In the area of photonics, the fabrication of both passive and active optical devices is highly dependent on plasma etching to achieve perfectly anisotropic and smooth sidewalls for high quality low loss devices. We have been very successful in etching both dielectric and silicon-based waveguides, as well as active elements etched in both GaN and GaAs.

MEMS technology relies heavily on a few different etch strategies, one of the most important being deep reactive ion etching (DRIE).  Here at CNF, we are fortunate to have 2 DRIE systems from Plasma-Therm.  The time-multiplexed process allows us to fabricate devices in bulk silicon and bulk germanium.  Those structures etched in Ge have been applied to the fabrication of x-ray optics used by Cornell’s High Energy Synchrotron Source (CHESS).  CNF is also actively involved in piezo-MEMS research, which relies heavily on the etching of AlN and AlScN.

The fabrication of silicon, III-V and SiC based electronic devices requires an effective and highly specific etch strategy. This is especially appropriate in the fabrication of AlGaN/GaN HEMT enhancement mode lateral devices where the removal of AlGaN in the gate recess step is needed to carefully tune the threshold voltage. Care is needed to etch the AlGaN in a damage free manner so as to not degrade transistor mobility. These objectives are quite suitable for the application of ALE. For advanced silicon-based devices, the fabrication of through-silicon-vias (TSVs) is dependent on a customized high-quality deep silicon etches. In the area of silicon carbide devices, CNF has developed a smooth perfectly anisotropic SiC etch free of artifacts such as microtrenching, which are detrimental to device performance.
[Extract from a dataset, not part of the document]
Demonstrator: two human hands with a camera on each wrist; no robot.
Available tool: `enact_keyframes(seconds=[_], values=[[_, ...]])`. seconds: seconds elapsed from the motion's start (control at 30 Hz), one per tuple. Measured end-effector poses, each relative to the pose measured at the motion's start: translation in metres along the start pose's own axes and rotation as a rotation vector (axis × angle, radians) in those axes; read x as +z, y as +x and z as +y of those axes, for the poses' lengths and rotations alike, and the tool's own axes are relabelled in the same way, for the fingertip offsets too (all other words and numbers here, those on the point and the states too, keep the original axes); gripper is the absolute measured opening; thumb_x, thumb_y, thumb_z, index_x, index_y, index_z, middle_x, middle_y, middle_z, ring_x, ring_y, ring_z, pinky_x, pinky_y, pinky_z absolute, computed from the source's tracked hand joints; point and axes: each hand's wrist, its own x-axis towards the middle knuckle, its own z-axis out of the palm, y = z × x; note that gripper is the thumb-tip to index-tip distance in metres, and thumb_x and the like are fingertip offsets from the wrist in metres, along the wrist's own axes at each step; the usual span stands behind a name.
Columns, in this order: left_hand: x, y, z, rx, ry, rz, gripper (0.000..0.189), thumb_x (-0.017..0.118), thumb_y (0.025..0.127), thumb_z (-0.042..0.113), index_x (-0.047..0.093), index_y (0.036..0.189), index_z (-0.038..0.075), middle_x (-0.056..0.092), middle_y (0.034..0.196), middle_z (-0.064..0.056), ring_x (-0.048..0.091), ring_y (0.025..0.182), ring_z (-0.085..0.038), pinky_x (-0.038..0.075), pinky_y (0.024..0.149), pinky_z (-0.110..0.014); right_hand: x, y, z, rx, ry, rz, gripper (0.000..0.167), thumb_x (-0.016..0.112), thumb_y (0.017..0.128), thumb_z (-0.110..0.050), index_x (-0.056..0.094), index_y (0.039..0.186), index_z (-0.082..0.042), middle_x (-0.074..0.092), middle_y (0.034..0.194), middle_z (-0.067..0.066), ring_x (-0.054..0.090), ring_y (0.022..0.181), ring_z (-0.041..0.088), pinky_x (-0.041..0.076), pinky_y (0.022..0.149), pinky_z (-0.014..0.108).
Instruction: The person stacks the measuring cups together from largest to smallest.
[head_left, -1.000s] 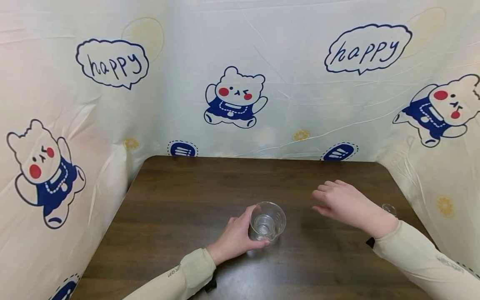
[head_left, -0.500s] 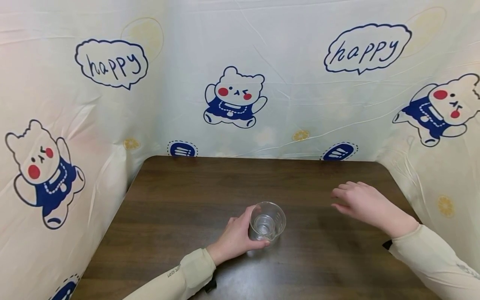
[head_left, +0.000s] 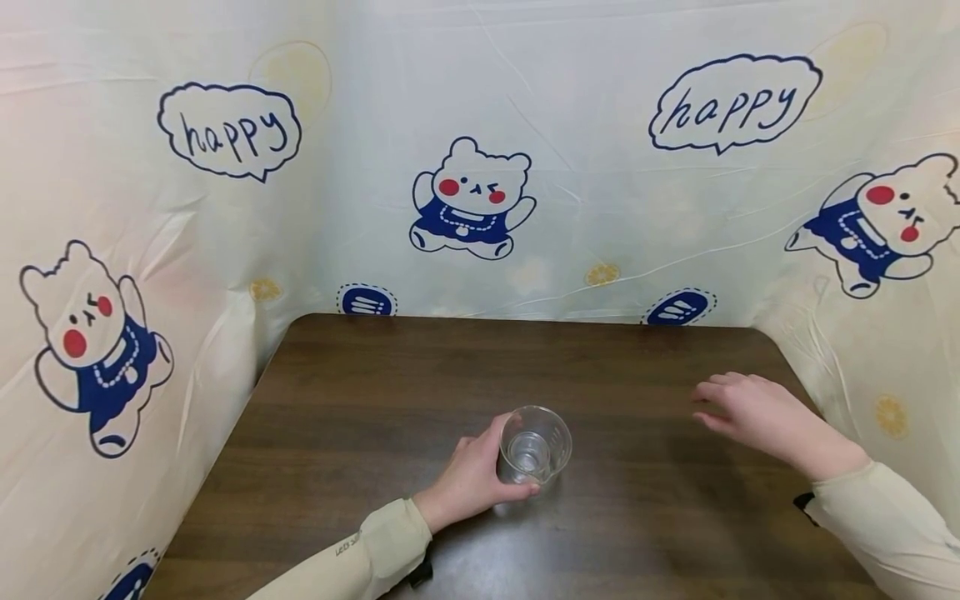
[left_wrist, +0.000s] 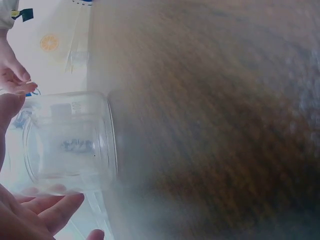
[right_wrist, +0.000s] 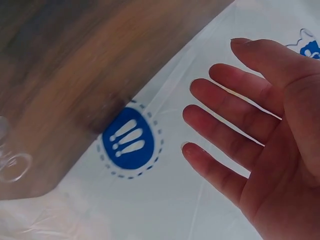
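A clear glass beaker (head_left: 536, 446) stands upright on the brown table, a smaller ring of glass showing inside it. My left hand (head_left: 472, 473) grips it from the left, thumb on the near side and fingers round the far side. The left wrist view shows the beaker (left_wrist: 70, 142) between thumb and fingers, its base right at the wood. Over the table's right part hovers my right hand (head_left: 757, 417), with nothing in it. Its palm (right_wrist: 280, 165) and loosely spread fingers show in the right wrist view. A small clear glass item (right_wrist: 15, 167) appears at that view's left edge; my arm hides it from the head view.
The dark wooden table (head_left: 360, 400) has a rounded far edge. Pale curtains (head_left: 600, 200) printed with bears and the word "happy" hang close along its back and both sides.
My right hand has moved to the right, away from the beaker, and its forearm now covers the small clear item near the right edge. The left hand and beaker have stayed put.
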Motion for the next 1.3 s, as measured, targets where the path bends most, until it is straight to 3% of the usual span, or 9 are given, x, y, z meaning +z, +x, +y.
enact_keyframes(seconds=[0.23,0.67,0.9,1.0,1.3], values=[[0.000,0.000,-0.001,0.002,0.005,0.007,0.097,0.090,0.076,0.049,0.040,0.152,0.014,0.062,0.144,-0.001,0.065,0.118,-0.014,0.041,0.097,-0.047,0.005,-0.012,0.022,0.074,0.046,-0.060,0.017,0.086,0.083,-0.017,0.075,0.094,-0.012,0.071,0.088,0.001,0.070,0.075,0.023,0.058,0.068,0.045],[0.000,0.000,-0.001,-0.007,-0.006,-0.009,0.098,0.089,0.077,0.050,0.038,0.154,0.015,0.061,0.145,-0.001,0.064,0.120,-0.015,0.041,0.099,-0.048,0.012,-0.032,0.049,0.105,0.097,-0.108,0.017,0.084,0.080,-0.001,0.073,0.093,-0.005,0.068,0.086,0.003,0.068,0.076,0.024,0.058,0.070,0.044],[0.001,0.000,-0.001,0.001,0.006,-0.001,0.098,0.089,0.076,0.050,0.039,0.152,0.014,0.062,0.144,-0.002,0.063,0.123,-0.015,0.041,0.098,-0.048,0.014,-0.043,0.063,0.163,0.158,-0.172,0.015,0.080,0.085,-0.004,0.073,0.098,-0.001,0.070,0.090,0.005,0.069,0.081,0.025,0.058,0.073,0.044],[0.001,0.000,-0.001,0.000,0.002,-0.002,0.098,0.089,0.077,0.050,0.039,0.152,0.014,0.062,0.144,-0.002,0.063,0.123,-0.015,0.041,0.098,-0.047,0.016,-0.049,0.069,0.167,0.172,-0.170,0.017,0.080,0.084,-0.002,0.072,0.100,0.001,0.070,0.092,0.007,0.070,0.084,0.030,0.058,0.073,0.045],[0.002,0.000,-0.001,0.019,0.006,0.012,0.097,0.089,0.076,0.050,0.040,0.151,0.014,0.063,0.142,-0.003,0.065,0.120,-0.015,0.042,0.096,-0.047,0.026,-0.067,0.081,0.171,0.103,-0.120,0.025,0.082,0.080,-0.001,0.072,0.102,-0.001,0.068,0.090,0.007,0.067,0.076,0.024,0.054,0.066,0.041]])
Plasma-based deposition systems are critical for the successful fabrication of devices in many technological areas.  CNF has recently installed an HDPCVD system from Plasma-Therm. This ICP-based system will allow researchers to deposit films at low temperatures (80-150°C) for BEOL and thermal budget-limited devices. This system will also enable superior trench fill capability especially at high aspect ratios. This system is vital for fabricating electronic and photonic based devices. CNF is fortunate to have state of the art plasma enhanced atomic layer deposition (PEALD) for the formation of high quality thin high-k dielectric films. Films such as HfO2, Ta2O5, and TaN are essential in the development of advanced transistor devices.

A key addition for the successful development of piezo-MEMS devices is CNF’s OEM AlN deposition system. Plasma-Therm has recently acquired this technology from OEM.  This dedicated AlN and AlScN system allows us to deposit high-quality, low-stress crystalline films.

Plasma etch and deposition technology are key wafer processing solutions for Quantum Information Processing and Quantum Sensing Devices. The formation of high-quality nitrides such as AlN and NbN via ALD are essential for high-performance Qubits and resonators. Effective etch processes are also needed for superconducting metals such as Al and Nb, along with Josephson Junction barrier layers such as Al2O3, AlN, and others. Smooth sidewalls free of residue with great profile control ensure surfaces of minimal loss. Quantum photonic components require ultra-smooth waveguide etches for low losses. TSVs enable 3D integration along with scaling to a larger number of Qubits. CNF has developed and continues to develop process solutions for these quantum-based process issues.